A central complaint being made by activists is that Daniel was in segregation housing for most of his time in ICE detention. It turns out that Daniel was the one who requested it, and medical and behavioral health staff continued to closely monitor him there. Another question for the anti-detention crowd that the media didn’t ask: Do they believe that ICE should refuse a detainee’s request for segregation housing? Do they believe a mentally unsound individual should not be separated from other detainees? What about the safety of other detainees? It may be that Daniel was rational enough to understand that he was a threat to other detainees and considered this to be a way to protect others.

An advanced practice provider gave Daniel an exam and ordered an ultrasound of the neck (result: presumptive thyroglossal duct cyst) and left leg (negative for blood clots), a computed tomography scan of the neck (result: large neck cystic lesion), chronic care labs (all normal except elevated kidney enzymes and prostate antigen), ear drops, and compression stockings, and noted Daniel’s refusal for hypertension treatment. He was also given a referral to an ENT, but refused consultation.

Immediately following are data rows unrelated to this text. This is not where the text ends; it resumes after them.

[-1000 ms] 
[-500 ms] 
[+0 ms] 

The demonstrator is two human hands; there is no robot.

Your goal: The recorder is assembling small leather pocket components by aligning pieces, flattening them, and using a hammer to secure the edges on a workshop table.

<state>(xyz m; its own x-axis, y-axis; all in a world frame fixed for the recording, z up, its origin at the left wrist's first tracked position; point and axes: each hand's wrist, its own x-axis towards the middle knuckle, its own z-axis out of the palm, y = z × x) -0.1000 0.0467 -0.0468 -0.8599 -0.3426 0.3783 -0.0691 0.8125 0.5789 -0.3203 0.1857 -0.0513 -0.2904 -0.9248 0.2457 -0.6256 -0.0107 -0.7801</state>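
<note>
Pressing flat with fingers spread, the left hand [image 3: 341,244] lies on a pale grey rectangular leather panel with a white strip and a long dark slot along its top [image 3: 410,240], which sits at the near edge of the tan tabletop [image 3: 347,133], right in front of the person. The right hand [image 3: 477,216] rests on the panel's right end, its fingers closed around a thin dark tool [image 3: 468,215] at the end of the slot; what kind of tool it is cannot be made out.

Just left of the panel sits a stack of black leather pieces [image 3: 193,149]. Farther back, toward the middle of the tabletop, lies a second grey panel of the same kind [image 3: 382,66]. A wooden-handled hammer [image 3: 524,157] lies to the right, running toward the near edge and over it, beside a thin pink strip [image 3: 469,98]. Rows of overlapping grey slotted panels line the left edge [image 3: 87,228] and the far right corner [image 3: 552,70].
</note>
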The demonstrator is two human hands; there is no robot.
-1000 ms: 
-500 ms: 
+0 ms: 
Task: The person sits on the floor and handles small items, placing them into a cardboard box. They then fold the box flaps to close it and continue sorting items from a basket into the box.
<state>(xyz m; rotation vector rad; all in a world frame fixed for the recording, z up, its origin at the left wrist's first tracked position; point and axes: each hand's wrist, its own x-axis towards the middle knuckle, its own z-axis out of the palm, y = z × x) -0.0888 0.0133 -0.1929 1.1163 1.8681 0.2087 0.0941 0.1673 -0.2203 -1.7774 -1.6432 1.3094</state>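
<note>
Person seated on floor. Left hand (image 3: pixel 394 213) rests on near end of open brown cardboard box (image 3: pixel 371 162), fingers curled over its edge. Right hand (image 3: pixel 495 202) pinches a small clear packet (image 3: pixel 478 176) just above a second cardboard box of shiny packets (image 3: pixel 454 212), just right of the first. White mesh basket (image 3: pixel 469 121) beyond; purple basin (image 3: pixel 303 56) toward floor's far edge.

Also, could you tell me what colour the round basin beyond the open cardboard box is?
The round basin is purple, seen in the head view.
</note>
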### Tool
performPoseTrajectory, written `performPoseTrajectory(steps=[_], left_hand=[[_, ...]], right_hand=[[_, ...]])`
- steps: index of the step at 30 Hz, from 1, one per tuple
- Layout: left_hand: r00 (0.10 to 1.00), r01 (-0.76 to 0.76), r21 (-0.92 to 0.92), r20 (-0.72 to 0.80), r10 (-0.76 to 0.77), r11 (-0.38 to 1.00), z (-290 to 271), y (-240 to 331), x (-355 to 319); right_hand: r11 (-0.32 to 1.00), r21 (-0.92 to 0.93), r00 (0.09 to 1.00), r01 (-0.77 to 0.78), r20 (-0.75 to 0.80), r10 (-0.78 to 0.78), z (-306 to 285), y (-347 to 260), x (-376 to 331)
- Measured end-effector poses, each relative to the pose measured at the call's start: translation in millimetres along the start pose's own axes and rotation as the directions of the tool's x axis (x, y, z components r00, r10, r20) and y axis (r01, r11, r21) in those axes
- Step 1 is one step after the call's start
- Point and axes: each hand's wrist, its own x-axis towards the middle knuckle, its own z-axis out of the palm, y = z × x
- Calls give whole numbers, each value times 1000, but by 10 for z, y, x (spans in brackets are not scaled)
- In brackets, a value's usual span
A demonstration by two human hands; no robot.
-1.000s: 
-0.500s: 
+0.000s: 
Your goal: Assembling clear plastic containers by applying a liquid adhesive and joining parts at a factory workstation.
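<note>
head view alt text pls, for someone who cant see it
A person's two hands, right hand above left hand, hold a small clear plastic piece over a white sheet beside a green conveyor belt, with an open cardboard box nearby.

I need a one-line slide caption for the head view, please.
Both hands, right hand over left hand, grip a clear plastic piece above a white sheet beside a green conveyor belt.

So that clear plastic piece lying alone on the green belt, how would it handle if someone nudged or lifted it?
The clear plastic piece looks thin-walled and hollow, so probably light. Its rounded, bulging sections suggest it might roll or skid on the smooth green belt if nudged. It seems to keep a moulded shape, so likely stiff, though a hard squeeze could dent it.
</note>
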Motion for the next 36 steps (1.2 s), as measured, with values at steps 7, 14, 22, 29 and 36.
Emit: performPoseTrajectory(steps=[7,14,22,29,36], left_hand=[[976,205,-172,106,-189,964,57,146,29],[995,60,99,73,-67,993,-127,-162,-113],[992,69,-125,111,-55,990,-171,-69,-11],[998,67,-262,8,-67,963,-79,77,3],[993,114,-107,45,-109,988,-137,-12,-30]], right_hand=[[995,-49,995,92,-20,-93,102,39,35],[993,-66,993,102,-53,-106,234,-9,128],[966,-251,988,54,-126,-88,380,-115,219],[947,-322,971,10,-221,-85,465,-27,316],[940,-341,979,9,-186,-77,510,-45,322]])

A behavioral health provider completed daily evaluations for Daniel in lieu of previous weekly evaluations because of his significant mental illness classification and segregated housing.

On the day of his death, March 7, 2024, “he presented as smiling, pleasant and non-distressed, [and] denied any suicidal ideations” as of 10:05 a.m. At 10:34 a.m. he was discovered laying on the ground, without a pulse or breathing, and staff immediately began chest compressions and called 911 for emergency medical services (EMS). The EMS was unable to resuscitate Daniel.

Some questions for ICE that media should be asking: Though removal was likely difficult during the first year of the pandemic, why did the Biden administration continue to detain Daniel for years? Was Daniel actively fighting his removal? Were immigration attorneys encouraging him to remain in detention instead of returning home? If so, who are the attorneys and do they have some responsibility here? It seems the media should seek a quote from them if immigration attorneys are involved. Did Daniel actually know that he had the opportunity to be deported home, or was he under the impression that he had to remain in detention? Does ICE need to do a better job informing detainees of their right to return to their country of origin?

Was Trinidad and Tobago cooperating with removal efforts or not? If not, has the Biden administration made sufficient efforts in obtaining travel documents from recalcitrant countries? ICE made a lot of progress in using 243(d) visa sanctions against uncooperative countries, but there doesn’t seem to be any discussion of this effort under the Biden administration. Is a lack of focus on recalcitrant countries by the Biden administration partially to blame for Daniel’s long-term detention?

These are some of the basic questions that the Seattle Times and other news outlets should be asking instead of trying to discredit ICE detention professionals and medical staff, who clearly provided a significant amount of medical care to a dangerous and ill individual who had no right to be in the United States.